'HELLO, CENTRAL!' WHICH IS BETTER? (Updated Feb. 20, 2009)
Patrick H. Bellringer
Which is better?
1) To have knowledge such as that spread in the PJ\'s and to understand the laws of Creation but have difficulty in following those laws and espousing nothing but love and compassion.
or
2) To be ignorant of the laws of Creation and God Aton, continuing to participate in activities that are harmful to self and others (i.e. drinking alcohol, doing drugs, eating unhealthy foods, materialism) but being very open and loving to the people around you.
This is the reason I ask. I consider myself a good person. Not perfect by any means but I do my best to help others in need, to stay positive, and express love, compassion, and forgiveness when appropriate. I meditate daily, asking for guidance. I keep healthy with yoga and a good diet. And I try to be a positive role model to people around me by living the laws of Creation and Creator Aton. But I often find myself frustrated and upset that people not only refuse to even investigate the information I give them, but they often ridicule me, including my family which calls me \"radical\". I offer knowledge about the dark cabal; about the poisons in our food, water, and air; how to live a healthier, disease-free life; the lies from our government and media; the corruption occuring all over our society; and the disinformation spread by various religions.
However, sometimes I wish I didn\'t know everything that I have learned over the last few years and at times even doubt myself and begin to wonder if I am truly in need of psychiatric help for believing some of the things I read on sites like fourwinds and rense.
I\'ve seen what blind faith can do just by looking at other people who are devoutly religious or those that have followed alternative spiritual paths in history and sacrificed their lives for it. I am doing my best to trust my intuition and to use discernment but this is not easy. We are bombarded daily from so many directions that it is hard to discern truth from lie. I almost envy the ignorance of others who are able to continue living their lives without a care while I struggle daily to find balance between this false matrix we call reality and spiritual enlightenment.
I want to believe the Pheonix Journals. I want to believe in Casper and that we have white knights working against the Illuminati. I want to believe that the Galactic Federation is surrounding Earth Shan to evacuate those of the light. I want to have hope and to live with nothing but love in my heart even in the face of so much anger, pain, hate, war, and death. I want to understand what my purpose is here on Earth Shan at this time and have asked for this information countless times in meditation and prayer. But wanting something is not always enough to manifest it and make it so and maybe I am simply missing the signs being given to me. I don\'t really know who I am, where I am supposed to be, what I am supposed to do, how I am supposed to provide for myself and my family, or how to play a role in fighting the darkside or supporting the light. So it feels like all this knowledge I have about what is truly going on in the world is for naught; I feel like I am all theory and!
no practice.
I hope and pray that my purpose will be revealed to me soon and that I will receive some kind of validation that not only my efforts, but the effort of all lightworkers, will come to fruition. As always, thank you for all the hard work you and Anne put forth toward the site. Without fourwinds, this journey would be much more difficult.
Aloha
KT
There are times when we all get down, it is the nature of where we are living. I had doubts about myself this last week, but my husband set me right, fast. He would not let me put myself down, and he actually snapped at me. Now you have to know a bit about him before I go on. He NEVER snaps at me, so I knew something was bothering him as well. He is always the strong, gentle one that I lean on. My hormones were acting up, and the doubts set in once more. We all have them!!! Every single one of us, that is nothing new.

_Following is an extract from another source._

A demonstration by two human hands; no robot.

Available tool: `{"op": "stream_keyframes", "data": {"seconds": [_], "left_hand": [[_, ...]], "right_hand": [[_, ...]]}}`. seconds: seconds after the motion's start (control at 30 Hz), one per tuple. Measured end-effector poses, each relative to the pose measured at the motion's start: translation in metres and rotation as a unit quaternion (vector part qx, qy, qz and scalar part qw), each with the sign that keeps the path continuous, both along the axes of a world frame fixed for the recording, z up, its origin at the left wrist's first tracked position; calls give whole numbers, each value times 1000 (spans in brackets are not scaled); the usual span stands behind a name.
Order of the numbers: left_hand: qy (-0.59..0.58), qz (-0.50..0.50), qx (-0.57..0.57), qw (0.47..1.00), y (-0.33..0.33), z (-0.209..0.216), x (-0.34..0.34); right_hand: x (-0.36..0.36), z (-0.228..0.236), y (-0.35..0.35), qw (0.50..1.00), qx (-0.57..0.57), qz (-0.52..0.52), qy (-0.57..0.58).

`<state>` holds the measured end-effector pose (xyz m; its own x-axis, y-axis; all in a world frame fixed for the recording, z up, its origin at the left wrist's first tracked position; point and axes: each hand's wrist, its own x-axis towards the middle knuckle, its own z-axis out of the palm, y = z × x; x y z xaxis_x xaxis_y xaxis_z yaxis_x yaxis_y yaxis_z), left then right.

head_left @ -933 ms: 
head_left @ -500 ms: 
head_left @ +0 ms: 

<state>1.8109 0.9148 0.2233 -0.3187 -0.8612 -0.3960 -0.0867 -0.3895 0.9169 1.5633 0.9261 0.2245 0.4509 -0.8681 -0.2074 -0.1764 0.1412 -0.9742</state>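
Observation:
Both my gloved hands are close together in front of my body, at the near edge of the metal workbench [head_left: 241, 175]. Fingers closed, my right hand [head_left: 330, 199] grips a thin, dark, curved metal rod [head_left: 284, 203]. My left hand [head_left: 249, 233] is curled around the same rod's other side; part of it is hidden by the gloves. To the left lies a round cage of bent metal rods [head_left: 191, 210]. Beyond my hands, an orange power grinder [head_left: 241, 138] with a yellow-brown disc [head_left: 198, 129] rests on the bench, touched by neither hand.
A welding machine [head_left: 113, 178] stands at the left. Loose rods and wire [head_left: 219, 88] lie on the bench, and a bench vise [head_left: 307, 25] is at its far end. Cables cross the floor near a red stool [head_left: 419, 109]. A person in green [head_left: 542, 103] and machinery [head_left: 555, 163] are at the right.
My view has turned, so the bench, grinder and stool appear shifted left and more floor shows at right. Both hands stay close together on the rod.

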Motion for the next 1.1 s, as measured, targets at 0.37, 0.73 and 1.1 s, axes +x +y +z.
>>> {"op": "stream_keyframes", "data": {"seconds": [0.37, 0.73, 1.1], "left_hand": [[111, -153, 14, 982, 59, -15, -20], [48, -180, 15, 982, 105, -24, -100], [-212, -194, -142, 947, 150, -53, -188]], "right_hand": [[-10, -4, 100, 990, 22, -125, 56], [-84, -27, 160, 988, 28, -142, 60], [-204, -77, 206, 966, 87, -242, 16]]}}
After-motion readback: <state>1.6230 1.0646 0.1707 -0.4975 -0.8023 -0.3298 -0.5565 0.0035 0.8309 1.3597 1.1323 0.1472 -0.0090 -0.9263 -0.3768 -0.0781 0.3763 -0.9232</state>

So when he heard me, and snapped (in his gentle way) I stopped and found out what was bothering him. (That is, by the way, the best way to forget your own problems!) He told me he had been checking out the fire disaster in Australia, and was extremely upset. They have already started cleaning up in places. It really tore at his heart to see the devastation and deaths, of people and animals. And what upset him most was the fact that NESARA should have gotten done long ago, and if it had, this devastation wouldn't have had to happen. They could have stepped in, the Federation, and stopped the fires. So much could have been done to help.
So he was upset the those in charge are not getting it done. There are times when he doesn't understand how I can stay focused on the goal so well. How can I not get more upset, when I see all that is going on, rather up close and personal. I do get upset!! I'm sure we all do!!! I just try to channel it into good. Sometimes it doesn't work.
Sometimes we all get to the point where we need help from somebody. I lean on him entirely too much, but that is what SoulMates are for. He helps me, and I help him. It is a two way deal. That is how we work so well together.
We are going to see this through to the end. Together. That is what love is all about.